Monday, October 20, 2008

Caressing a Noun


“Leisure in America”

THE EVERYDAY

57
Sunday at Costco a trio
Of off-work Mexican roofers
Hog the CD listening head-
Phones, rotating a paltry number
Of norteña throwaways out of
The international bin. Undocument’d workers
Leisure in America. Or night
Comes down like a sledge
Hammer, and a slew of
Bach violin concertos is being
Play’d in a hall miles
Away with a gamut of
Baroque instruments accompanying. One notes
The harpsichordist’s blank blue killer’s
Eyes and patchy hair, invidious
The placid wiry sounds, complaints
Of the dead, tedious and
Unreverb’d. The soloist is all
Pinch’d off agony, intensity clench’d
Up indiscriminant against merciless rigors.
Face like a wrung-out
Washrag. Scent of bladder campion
And ditch-water. Against unending
Insidious rent woodenness and insuperable
Anguish, one longs for a
Two horse music of relief,
A sloppy gaitless buckboard slapping
Syncopat’d patter against such Gethsemane,
Its inestimable sweats and pressures,
Its taint of mimic-blood.



Colossally encumber’d of late. My reading of The Recognitions trudging along, or skittering along, minute by odd minute. There’s Esme who locks herself into a room to write and self-administer a spoon’s worth of heroin, and how I find myself in agreement with Esme’s reading and writing habits and claims:
Even so she had never read for the reasons that most people give themselves for reading. Facts mattered little, ideas propounded, exploited, shattered, even less, and narrative nothing. Only occasional groupings of words held her, and she entered to inhabit them a little while, until they became submerged, finding sanctuary in that part of herself which she looked upon distal and afraid, a residence as separate and alien, real or unreal, as those which shocked her with such deep remorse when the features of others betrayed them.
Or, perhaps, reading less to “submerge” the words, and more to (momentarily) submerge oneself within the verbal arrangement itself, untemper’d by meaning, the visceral thrill of something (a word) like sforzando. William Gaddis again:
The sole way, it seemed to her often enough when she was working at writing a poem, to use words with meaning, would be to choose words for themselves, and invest them with her own meaning: not her own, perhaps, but meaning which was implicit in their shape, too frequently nothing to do with dictionary definition. The words which the tradition of her art offered her were by now in chaos, coerced through the contexts of a million inanities, the printed page everywhere opiate, row upon row of compelling idiocies disposed to induce stupor, coma, necrotic convulsion; and when they reached her hands they were brittle, straining and cracking, sometimes they broke under the burden which her tense will imposed, and she found herself clutching their fragments, attempting again with this shabby equipment her raid on the articulate.
Rather like Gaddis’s “damned Mona Lisa” and how invisible it is “with a thousand off-center reproductions” intervening.

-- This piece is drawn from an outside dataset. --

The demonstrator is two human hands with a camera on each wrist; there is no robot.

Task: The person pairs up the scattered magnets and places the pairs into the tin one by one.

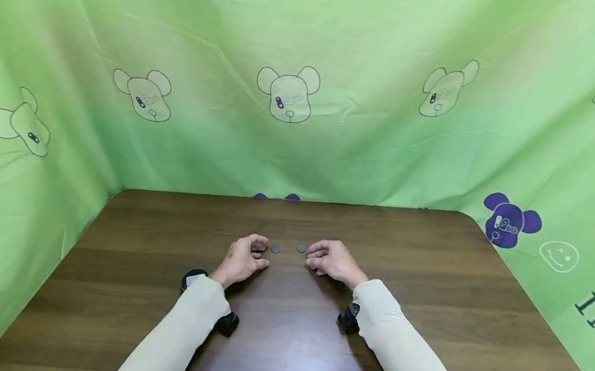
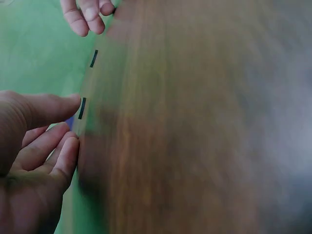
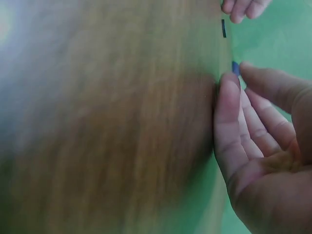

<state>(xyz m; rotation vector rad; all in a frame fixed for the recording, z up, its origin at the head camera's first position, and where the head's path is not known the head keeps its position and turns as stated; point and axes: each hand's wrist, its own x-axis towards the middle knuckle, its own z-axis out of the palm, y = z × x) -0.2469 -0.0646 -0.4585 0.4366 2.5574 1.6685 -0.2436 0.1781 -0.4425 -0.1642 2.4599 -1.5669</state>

Or like Gertrude Stein’s claim (in Four in America) regarding “A rose is a rose is a rose is a rose” where she “caressed completely caressed and addressed a noun” that “I think that in that line the rose is red for the first time in English poetry for a hundred years.”

Gertrude Stein, 1874-1946
(Yale Collection of American Literature, Beinecke Rare Book and Manuscript Library)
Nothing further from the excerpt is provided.